◆ Goal of the exercise: Where in the data below does the word "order" appear? Copy each line that holds it.

*** Excerpted records

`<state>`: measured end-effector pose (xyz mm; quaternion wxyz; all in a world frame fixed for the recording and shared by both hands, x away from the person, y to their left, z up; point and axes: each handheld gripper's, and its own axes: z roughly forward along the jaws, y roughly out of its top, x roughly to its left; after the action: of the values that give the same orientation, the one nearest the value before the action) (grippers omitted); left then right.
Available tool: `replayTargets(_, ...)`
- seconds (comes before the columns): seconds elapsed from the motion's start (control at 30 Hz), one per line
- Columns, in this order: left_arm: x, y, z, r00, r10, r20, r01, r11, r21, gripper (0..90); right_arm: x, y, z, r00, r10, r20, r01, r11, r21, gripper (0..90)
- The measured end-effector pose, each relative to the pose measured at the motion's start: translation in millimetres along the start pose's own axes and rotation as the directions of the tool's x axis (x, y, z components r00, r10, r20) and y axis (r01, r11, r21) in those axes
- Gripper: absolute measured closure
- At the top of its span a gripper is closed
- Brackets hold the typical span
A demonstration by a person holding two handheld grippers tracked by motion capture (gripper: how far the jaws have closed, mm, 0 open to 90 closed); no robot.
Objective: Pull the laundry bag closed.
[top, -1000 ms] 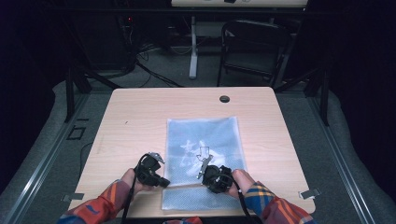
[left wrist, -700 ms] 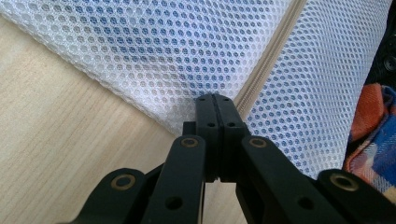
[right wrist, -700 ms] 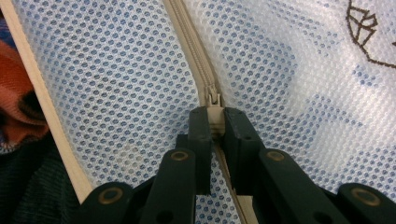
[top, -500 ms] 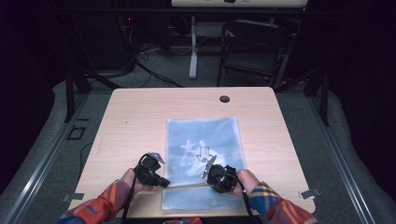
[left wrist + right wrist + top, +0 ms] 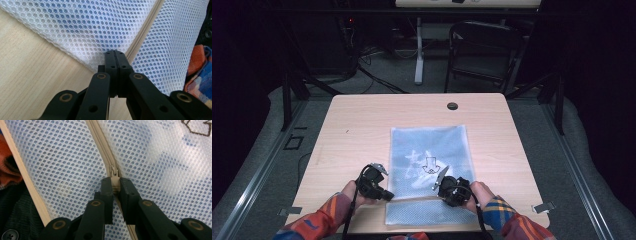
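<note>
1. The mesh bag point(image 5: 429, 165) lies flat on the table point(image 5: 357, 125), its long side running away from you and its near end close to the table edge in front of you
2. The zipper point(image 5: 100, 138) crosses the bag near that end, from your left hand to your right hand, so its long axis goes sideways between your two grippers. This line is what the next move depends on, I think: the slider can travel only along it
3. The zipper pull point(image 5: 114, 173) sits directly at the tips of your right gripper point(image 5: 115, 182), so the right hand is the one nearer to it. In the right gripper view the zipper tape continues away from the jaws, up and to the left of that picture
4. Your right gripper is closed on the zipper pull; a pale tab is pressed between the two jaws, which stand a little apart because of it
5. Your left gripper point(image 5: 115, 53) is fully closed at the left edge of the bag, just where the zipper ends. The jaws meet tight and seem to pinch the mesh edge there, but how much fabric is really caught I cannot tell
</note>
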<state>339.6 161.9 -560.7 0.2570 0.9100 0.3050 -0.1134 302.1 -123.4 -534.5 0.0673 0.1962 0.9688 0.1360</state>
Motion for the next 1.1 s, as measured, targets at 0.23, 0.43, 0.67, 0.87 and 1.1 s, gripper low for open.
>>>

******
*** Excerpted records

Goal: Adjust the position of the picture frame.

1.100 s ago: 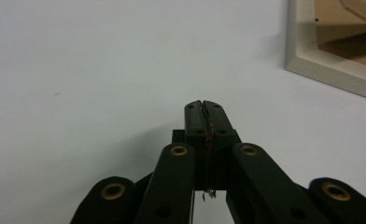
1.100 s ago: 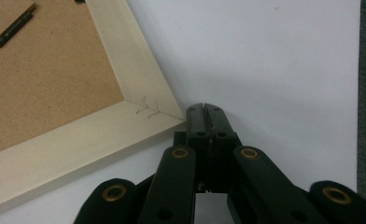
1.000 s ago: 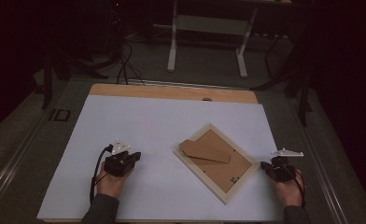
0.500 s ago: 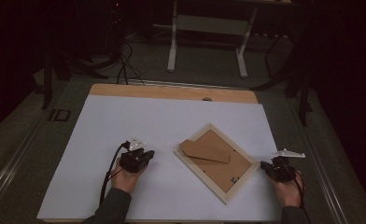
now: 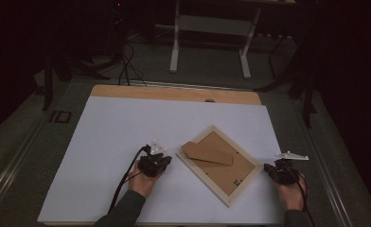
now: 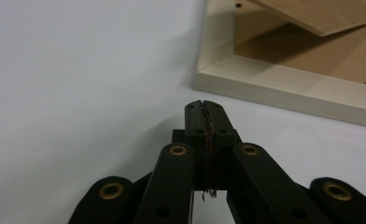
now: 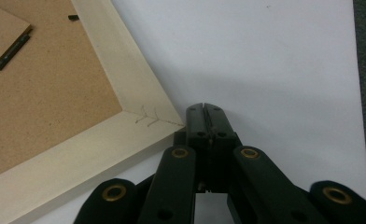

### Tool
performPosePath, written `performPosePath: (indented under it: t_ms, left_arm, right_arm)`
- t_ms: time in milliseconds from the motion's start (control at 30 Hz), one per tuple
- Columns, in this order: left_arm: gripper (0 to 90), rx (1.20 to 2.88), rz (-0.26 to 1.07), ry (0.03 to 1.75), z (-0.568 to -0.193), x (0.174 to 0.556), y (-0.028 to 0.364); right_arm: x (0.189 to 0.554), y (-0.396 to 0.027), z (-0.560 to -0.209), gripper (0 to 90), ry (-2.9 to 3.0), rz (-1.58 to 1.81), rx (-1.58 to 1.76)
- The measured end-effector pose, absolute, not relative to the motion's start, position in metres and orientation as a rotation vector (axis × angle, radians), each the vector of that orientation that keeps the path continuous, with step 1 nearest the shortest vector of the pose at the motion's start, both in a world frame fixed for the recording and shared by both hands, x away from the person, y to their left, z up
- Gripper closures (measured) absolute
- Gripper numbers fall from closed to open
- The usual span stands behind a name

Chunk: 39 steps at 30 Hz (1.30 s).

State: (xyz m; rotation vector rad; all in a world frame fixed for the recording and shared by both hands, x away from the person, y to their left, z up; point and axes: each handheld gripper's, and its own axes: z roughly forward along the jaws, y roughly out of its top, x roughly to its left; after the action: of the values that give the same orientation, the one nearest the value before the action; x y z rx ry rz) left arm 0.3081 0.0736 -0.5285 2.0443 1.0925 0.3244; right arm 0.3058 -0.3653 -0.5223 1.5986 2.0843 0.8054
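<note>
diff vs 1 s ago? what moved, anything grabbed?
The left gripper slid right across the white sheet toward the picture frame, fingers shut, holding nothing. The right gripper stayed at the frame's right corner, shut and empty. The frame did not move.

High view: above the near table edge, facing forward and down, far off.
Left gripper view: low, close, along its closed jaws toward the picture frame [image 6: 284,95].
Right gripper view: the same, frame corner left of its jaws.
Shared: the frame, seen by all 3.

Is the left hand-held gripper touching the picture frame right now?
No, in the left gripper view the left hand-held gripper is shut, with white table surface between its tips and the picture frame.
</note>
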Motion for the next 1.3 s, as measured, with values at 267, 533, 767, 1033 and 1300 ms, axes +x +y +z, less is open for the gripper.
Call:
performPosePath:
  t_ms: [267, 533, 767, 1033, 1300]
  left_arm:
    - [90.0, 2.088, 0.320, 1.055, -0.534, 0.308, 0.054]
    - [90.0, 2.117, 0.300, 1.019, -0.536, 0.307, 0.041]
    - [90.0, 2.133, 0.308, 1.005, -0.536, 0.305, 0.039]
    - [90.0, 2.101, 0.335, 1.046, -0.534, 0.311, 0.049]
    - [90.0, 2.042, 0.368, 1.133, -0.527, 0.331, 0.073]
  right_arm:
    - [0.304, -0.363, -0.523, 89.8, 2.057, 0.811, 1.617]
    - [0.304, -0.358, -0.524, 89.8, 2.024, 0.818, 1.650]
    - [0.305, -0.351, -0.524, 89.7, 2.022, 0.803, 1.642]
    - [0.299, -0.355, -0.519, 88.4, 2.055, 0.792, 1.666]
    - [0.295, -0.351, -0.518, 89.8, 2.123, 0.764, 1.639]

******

◆ Worked solution:
- Columns, in this order: left_arm: x, y, z, r00, r10, r20, r01, r11, r21, gripper (0..90); right_arm: x, y, z, r00, r10, r20, r01, r11, r21, gripper (0..90)
- Columns, in this order: left_arm: gripper (0 to 90), rx (1.20 to 2.88), rz (-0.26 to 1.07), ry (0.03 to 1.75), z (-0.568 to -0.193), x (0.174 to 0.556), y (-0.028 to 0.364); right_arm: x (0.189 to 0.554), y (-0.396 to 0.027), z (-0.560 to -0.209), gripper (0 to 90), ry (-2.9 to 3.0), rz (-1.58 to 1.81), rx (-1.58 to 1.76)

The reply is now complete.